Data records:

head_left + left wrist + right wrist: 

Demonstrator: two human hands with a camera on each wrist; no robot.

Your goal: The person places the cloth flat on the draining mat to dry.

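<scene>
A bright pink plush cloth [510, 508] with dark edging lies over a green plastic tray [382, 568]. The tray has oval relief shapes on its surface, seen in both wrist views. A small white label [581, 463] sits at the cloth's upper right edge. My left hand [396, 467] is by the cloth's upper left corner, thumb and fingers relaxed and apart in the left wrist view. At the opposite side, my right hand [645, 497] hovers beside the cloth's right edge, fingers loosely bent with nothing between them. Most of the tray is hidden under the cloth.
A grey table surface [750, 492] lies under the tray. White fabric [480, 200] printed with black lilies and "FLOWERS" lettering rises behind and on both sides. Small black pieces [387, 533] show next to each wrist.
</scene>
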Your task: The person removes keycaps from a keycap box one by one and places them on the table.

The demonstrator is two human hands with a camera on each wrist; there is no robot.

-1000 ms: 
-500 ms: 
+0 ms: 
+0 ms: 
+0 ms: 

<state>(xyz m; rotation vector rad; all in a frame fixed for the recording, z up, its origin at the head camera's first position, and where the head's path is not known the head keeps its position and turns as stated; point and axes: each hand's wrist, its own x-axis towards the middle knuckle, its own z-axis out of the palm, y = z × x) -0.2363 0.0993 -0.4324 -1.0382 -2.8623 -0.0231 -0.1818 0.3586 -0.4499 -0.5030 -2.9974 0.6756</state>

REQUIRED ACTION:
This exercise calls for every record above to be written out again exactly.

ANSWER TO THE PROBLEM:
head_left + left wrist + right wrist: 

Demonstrator: two human hands with a camera on each wrist; no robot.

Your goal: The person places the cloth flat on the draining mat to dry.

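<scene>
A bright pink plush cloth [510, 508] with dark edging lies over a green plastic tray [382, 568]. The tray has oval relief shapes on its surface, seen in both wrist views. A small white label [581, 463] sits at the cloth's upper right edge. My left hand [396, 467] is by the cloth's upper left corner, thumb and fingers relaxed and apart in the left wrist view. At the opposite side, my right hand [645, 497] hovers beside the cloth's right edge, fingers loosely bent with nothing between them. Most of the tray is hidden under the cloth.
A grey table surface [750, 492] lies under the tray. White fabric [480, 200] printed with black lilies and "FLOWERS" lettering rises behind and on both sides. Small black pieces [387, 533] show next to each wrist.
</scene>
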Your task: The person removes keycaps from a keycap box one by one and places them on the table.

The demonstrator is two human hands with a camera on each wrist; there is no robot.

-1000 ms: 
-500 ms: 
+0 ms: 
+0 ms: 
+0 ms: 

<state>(xyz m; rotation vector rad; all in a frame fixed for the recording, z up, its origin at the head camera's first position, and where the head's path is not known the head keeps its position and turns as stated; point and axes: each hand's wrist, its own x-axis towards the middle knuckle, its own z-axis out of the palm, y = z × x) -0.2363 0.0993 -0.4324 -1.0382 -2.8623 -0.0231 -0.1818 0.3586 -0.4499 -0.5030 -2.9974 0.6756</state>

No more work remains on this exercise.